» **EXERCISE AIM**
Your task is to repeat exactly the lines below between the line holding "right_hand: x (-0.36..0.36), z" and the line holding "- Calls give", inclusive, and only those.

» **RECORDS SUPPLIED**
= Beginning of Section =

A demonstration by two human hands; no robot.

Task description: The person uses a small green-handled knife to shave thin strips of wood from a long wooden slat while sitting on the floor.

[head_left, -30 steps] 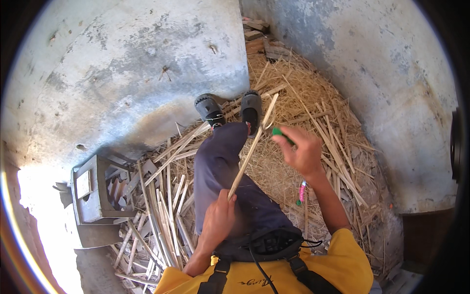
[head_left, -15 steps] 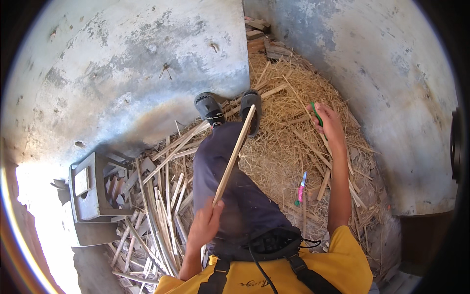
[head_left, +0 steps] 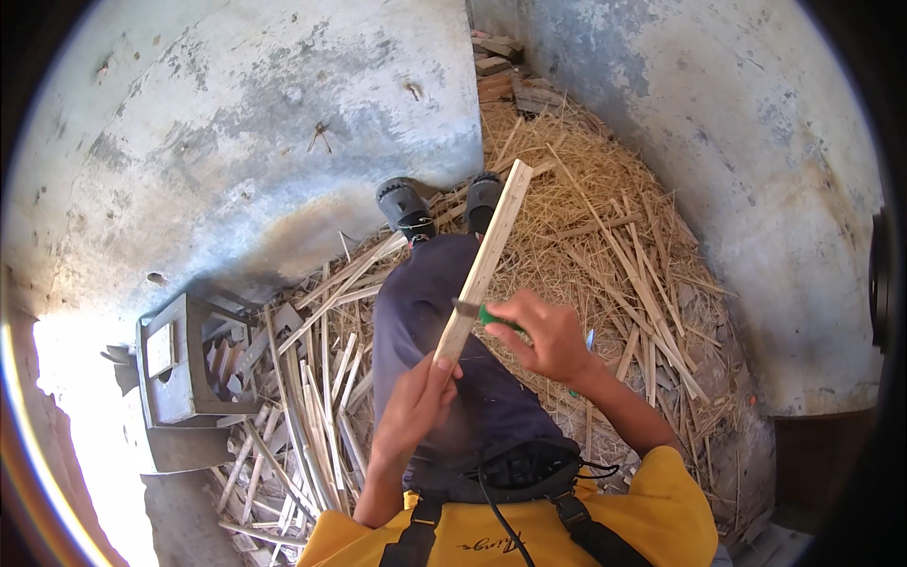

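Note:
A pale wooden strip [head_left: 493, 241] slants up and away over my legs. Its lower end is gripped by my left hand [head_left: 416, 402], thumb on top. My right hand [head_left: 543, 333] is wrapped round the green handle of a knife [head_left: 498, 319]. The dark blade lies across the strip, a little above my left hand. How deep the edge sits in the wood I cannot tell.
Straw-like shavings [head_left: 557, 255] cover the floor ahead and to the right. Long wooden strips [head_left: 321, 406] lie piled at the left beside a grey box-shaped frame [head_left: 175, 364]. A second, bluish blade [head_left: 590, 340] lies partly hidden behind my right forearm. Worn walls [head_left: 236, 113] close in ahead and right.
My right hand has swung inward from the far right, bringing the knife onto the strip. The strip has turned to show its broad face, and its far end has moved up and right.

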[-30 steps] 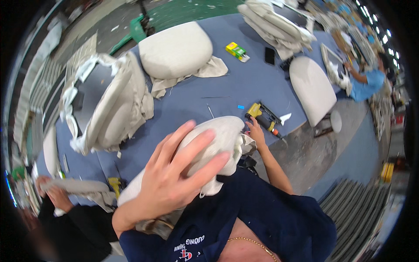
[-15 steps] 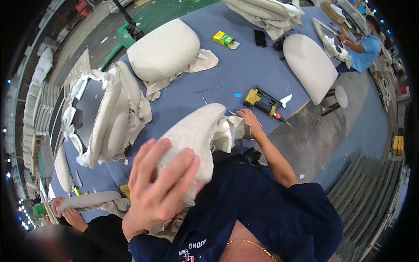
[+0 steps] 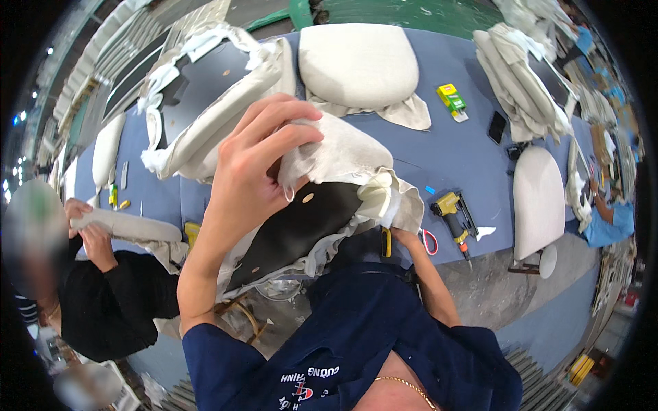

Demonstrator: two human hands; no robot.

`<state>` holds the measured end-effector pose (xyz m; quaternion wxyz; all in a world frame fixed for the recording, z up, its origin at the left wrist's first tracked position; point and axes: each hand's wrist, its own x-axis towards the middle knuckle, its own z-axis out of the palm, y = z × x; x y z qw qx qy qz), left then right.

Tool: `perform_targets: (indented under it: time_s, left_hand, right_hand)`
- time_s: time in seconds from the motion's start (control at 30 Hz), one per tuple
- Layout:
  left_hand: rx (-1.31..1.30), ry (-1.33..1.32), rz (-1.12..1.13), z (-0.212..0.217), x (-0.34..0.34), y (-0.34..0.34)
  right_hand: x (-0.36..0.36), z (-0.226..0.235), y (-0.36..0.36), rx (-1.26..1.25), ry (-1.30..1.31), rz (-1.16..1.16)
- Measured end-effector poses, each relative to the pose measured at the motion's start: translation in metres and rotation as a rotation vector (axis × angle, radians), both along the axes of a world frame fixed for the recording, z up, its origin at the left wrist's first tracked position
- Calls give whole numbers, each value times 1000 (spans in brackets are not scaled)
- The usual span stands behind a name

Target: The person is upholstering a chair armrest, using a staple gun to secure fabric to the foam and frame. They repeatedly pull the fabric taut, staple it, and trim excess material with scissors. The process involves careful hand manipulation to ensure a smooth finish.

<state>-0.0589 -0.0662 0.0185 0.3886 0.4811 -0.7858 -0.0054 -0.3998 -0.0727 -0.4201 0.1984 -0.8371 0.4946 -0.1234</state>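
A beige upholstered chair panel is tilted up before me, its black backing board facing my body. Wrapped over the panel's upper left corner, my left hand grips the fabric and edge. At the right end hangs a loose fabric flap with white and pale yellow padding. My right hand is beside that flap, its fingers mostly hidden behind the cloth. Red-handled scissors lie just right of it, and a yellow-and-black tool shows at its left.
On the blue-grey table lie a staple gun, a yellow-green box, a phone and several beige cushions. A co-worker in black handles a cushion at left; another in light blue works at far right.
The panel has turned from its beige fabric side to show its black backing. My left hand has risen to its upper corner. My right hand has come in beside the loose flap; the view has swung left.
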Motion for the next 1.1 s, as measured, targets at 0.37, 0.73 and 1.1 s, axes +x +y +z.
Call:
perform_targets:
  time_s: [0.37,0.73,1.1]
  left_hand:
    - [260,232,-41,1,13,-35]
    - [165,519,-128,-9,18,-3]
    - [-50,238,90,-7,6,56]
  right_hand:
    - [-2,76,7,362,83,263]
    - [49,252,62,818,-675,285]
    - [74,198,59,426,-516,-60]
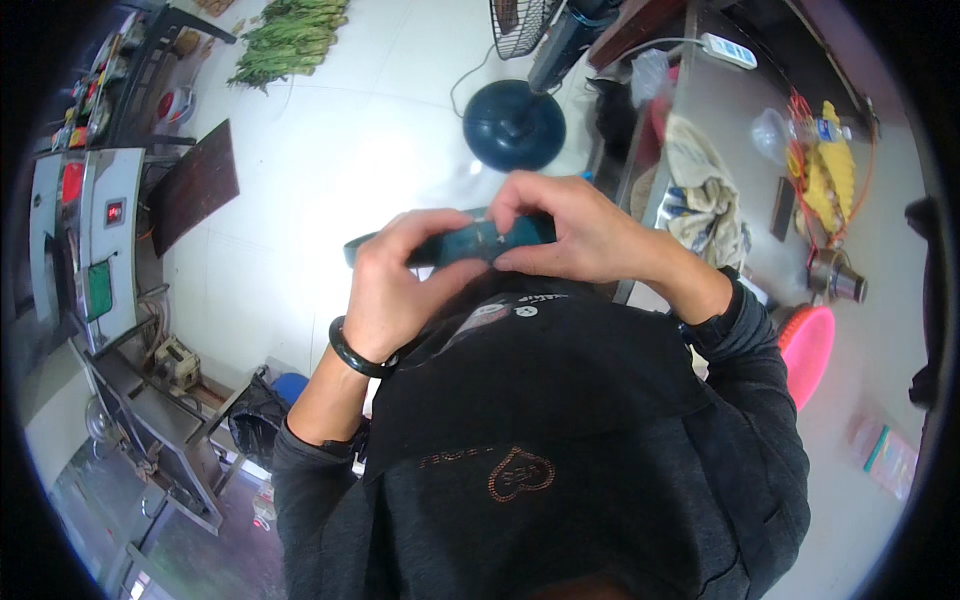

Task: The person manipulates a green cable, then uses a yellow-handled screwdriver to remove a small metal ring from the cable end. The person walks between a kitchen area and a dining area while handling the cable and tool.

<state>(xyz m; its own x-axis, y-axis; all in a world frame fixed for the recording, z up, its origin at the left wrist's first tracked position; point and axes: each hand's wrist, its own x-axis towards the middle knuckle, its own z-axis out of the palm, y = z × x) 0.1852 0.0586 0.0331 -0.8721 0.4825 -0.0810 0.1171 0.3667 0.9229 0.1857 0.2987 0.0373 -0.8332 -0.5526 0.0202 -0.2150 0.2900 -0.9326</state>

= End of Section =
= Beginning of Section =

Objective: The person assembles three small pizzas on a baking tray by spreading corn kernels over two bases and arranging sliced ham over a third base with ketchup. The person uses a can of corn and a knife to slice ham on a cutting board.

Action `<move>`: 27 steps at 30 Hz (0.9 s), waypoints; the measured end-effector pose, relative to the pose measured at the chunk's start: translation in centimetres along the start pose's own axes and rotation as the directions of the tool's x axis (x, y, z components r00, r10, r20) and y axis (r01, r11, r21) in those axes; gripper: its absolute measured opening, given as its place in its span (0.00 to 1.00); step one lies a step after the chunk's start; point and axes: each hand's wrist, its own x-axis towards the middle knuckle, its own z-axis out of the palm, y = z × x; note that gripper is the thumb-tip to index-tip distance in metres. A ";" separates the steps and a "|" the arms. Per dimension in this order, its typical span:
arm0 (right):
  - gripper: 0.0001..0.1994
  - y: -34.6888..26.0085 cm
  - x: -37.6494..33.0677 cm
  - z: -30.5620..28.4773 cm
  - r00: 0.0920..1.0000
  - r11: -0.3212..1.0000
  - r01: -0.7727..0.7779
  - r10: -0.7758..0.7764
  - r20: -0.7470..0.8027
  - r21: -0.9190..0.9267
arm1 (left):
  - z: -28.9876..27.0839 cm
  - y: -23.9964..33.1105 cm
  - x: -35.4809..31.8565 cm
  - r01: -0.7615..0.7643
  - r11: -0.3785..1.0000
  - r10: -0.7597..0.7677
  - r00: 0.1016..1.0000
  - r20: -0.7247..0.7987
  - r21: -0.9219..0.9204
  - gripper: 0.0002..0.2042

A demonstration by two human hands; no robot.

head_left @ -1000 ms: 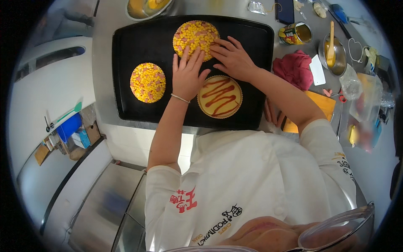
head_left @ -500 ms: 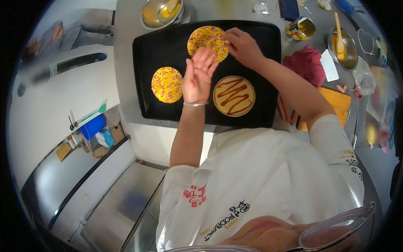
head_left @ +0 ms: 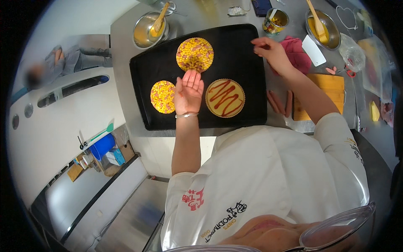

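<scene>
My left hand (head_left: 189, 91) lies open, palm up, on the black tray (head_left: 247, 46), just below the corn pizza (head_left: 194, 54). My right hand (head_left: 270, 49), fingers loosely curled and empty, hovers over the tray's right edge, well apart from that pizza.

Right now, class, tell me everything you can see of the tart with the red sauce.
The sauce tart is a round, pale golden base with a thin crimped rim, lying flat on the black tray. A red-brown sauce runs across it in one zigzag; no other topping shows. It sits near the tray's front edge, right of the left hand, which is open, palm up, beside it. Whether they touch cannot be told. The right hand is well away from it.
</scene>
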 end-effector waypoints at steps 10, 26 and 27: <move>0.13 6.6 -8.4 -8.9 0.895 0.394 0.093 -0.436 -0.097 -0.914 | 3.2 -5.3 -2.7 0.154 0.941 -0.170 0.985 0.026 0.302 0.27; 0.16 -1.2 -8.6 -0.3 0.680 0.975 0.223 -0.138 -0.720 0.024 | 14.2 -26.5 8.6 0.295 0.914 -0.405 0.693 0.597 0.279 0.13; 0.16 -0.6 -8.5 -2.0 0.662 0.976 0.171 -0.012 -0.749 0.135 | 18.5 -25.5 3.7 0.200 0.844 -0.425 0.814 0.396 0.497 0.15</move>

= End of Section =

» **SOLVED EXERCISE**
  right_hand: x (-0.36..0.36), z (-0.226..0.235), y (-0.36..0.36), rx (-1.26..1.25), ry (-1.30..1.31), rz (-1.16..1.16)
- Measured end-effector poses, each relative to the pose measured at the motion's start: translation in metres and rotation as a rotation vector (axis × angle, radians), both along the axes of a world frame fixed for the recording, z up, its origin at the left wrist's first tracked position
- Calls give whole numbers, each value times 1000 (spans in brackets are not scaled)

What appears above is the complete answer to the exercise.